A crise reforça a expectativa de que a reunião de quarta-feira entre PSDB, MDB e Cidadania não chegue a um resultado prático. Segundo um deputado tucano da ala histórica, o que está movendo o partido, agora, "é o instinto de sobrevivência".
Os presidentes das legendas que tentam construir uma candidatura de centro como alternativa à polarização Lula x Bolsonaro acordaram avaliar o desempenho de Tebet e Doria em pesquisas quantitativas e qualitativas, cujos dados estão sendo colhidos neste fim de semana pelo Instituto Guimarães de Pesquisa e Planejamento.
O coordenador da campanha de Doria, Marco Vinholi, está otimista. "Seguimos animados. Os resultados da pesquisa Ipespe (divulgada na sexta-feira) colocam João Doria numa situação dentre os candidatos da 3ª via como favorito. E o resultado das prévias partidárias garantem a ele presença na disputa pela Presidência da República. Seguimos trabalhando e conscientes que grande parcela da população brasileira não quer votar nem em Bolsonaro nem em Lula. E enxergará Doria como a opção viável para retomar o desenvolvimento do nosso país", disse.
O fator FHC
A expectativa, agora, no ninho tucano, é com relação à postura do tucano mais influente, o ex-presidente Fernando Henrique Cardoso. A legenda foi abalada pela decisão de outro tucano histórico, o ex-chanceler Aloysio Nunes.

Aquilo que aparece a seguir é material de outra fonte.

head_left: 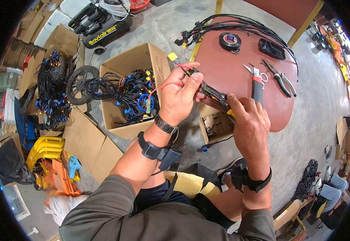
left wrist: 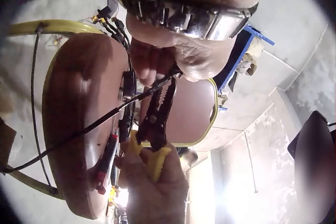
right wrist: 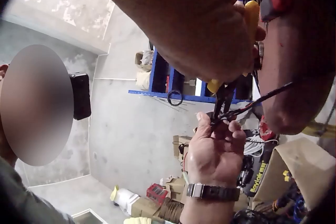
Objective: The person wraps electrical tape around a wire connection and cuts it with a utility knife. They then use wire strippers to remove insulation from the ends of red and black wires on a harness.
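My left hand (head_left: 179, 92) pinches a dark cable (left wrist: 100, 121) with thin red wires (head_left: 165, 84) between thumb and fingers. A yellow connector (head_left: 172, 56) sticks up above that hand. My right hand (head_left: 252, 124) grips the yellow handles (left wrist: 157, 163) of dark wire strippers (head_left: 215, 95). Their toothed jaws stand slightly apart in the left wrist view, with the tips right at the left fingers and the cable. In the right wrist view the strippers (right wrist: 224, 98) reach down to the left hand (right wrist: 216, 153). The fingertips partly hide the wire ends.
The red-brown padded top (head_left: 223, 64) carries a black tape roll (head_left: 224, 43), a black case (head_left: 271, 49), a red-and-grey knife (head_left: 257, 88), pliers (head_left: 280, 78) and black cables (head_left: 239, 21). A cardboard box (head_left: 159, 60) of wiring harnesses stands left; a smaller box (head_left: 204, 130) sits below the hands.
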`<action>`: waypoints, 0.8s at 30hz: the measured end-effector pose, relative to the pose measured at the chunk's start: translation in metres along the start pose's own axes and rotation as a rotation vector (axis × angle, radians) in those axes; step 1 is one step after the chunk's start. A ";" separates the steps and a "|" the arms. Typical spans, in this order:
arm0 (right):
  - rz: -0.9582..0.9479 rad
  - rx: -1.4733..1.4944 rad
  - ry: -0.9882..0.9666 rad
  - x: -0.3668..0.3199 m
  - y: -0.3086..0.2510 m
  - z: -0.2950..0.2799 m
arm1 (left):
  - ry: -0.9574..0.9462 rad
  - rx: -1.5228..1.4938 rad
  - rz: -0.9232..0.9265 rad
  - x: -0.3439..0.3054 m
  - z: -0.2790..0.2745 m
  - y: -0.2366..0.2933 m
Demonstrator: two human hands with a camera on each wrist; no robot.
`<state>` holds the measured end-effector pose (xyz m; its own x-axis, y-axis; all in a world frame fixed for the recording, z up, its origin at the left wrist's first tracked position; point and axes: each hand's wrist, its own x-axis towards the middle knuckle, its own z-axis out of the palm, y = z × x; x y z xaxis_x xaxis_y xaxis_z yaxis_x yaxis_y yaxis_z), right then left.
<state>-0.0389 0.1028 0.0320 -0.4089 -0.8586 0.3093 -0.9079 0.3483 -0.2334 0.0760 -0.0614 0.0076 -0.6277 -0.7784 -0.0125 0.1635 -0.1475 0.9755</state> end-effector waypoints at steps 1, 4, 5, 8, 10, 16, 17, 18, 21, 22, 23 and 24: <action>0.001 0.007 -0.002 0.000 0.000 -0.001 | 0.001 -0.004 0.002 0.000 0.000 0.000; -0.002 0.015 -0.001 0.001 0.001 -0.001 | 0.002 -0.015 0.007 0.000 0.000 -0.002; -0.003 0.016 0.000 0.001 0.002 -0.001 | 0.002 -0.018 0.006 0.000 0.000 -0.002; 0.006 0.008 -0.010 0.000 0.002 0.000 | 0.009 -0.030 -0.010 0.000 0.001 -0.002; 0.012 0.009 -0.018 0.001 0.001 0.000 | 0.009 -0.040 -0.017 0.001 0.001 -0.002; -0.003 0.084 -0.005 -0.001 0.007 0.006 | 0.000 -0.064 -0.005 0.001 0.001 -0.003; 0.004 0.098 -0.018 -0.001 0.007 0.006 | 0.000 -0.061 -0.002 0.000 0.000 -0.003; 0.022 0.136 -0.044 0.000 0.007 0.005 | 0.000 -0.057 0.002 0.000 0.000 -0.003; 0.066 0.227 -0.108 0.000 0.006 0.001 | -0.008 -0.057 0.016 0.000 -0.001 -0.002; 0.073 0.244 -0.122 -0.001 0.006 0.000 | -0.015 -0.056 0.020 0.000 -0.002 -0.003; 0.080 0.261 -0.136 -0.001 0.006 -0.001 | -0.021 -0.056 0.024 0.000 -0.002 -0.003; 0.082 0.281 -0.139 -0.001 0.007 0.000 | -0.027 -0.055 0.028 0.000 -0.003 -0.003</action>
<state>-0.0447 0.1058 0.0302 -0.4455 -0.8819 0.1543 -0.8033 0.3177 -0.5038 0.0777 -0.0626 0.0045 -0.6422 -0.7663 0.0213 0.2227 -0.1599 0.9617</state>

Na última sexta-feira, ele anunciou apoio ao pré-candidato do PT, Luiz Inácio Lula da Silva, ainda no primeiro turno.
FHC, Aloysio Nunes e Tasso Jereissati fazem parte da ala histórica do partido. O ex-presidente ainda mantém uma relação de cordialidade e respeito com Lula e com o pré-candidato a vice, o ex-tucano Geraldo Alckmin, que também integrava a ala mais raiz do tucanato, antes de mudar para o PSB. Nos bastidores, já há quem aposte no apoio à chapa "Lula com Chuchu" no segundo turno, caso se confirme a derrota de Doria nas urnas, projetada pelas pesquisas até agora.
Seria uma reversão de expectativa, depois que o partido fez a virada da centro-esquerda para a centro-direita capitaneada pela ascensão de Doria na política paulista e expressa no apoio informal dele à candidatura de Bolsonaro, em 2018, na onda do "BolsoDoria".
No MDB, a postura da senadora Simone Tebet permanece a mesma, de não aceitar ser candidata a vice em uma chapa com João Doria. O candidato a parceiro preferido dela ainda é Eduardo Leite. Mas a chance de Leite voltar à disputa interna no PSDB fica cada vez menor, com a mudança de discurso dos principais opositores internos da candidatura oficial no sentido de respeitar a decisão das prévias.
Mas ela também enfrenta dificuldades para unir o partido, por causa da ala ligada aos senadores Renan Calheiros (AL) e Eunício de Oliveira (CE), que pregam abertamente o apoio a Lula já no primeiro turno. O trunfo de Tebet são os apoios que construiu na maioria dos diretórios estaduais do partido, que defendem uma candidatura própria para evitar a debandada emedebista para os palanques de Lula e Bolsonaro.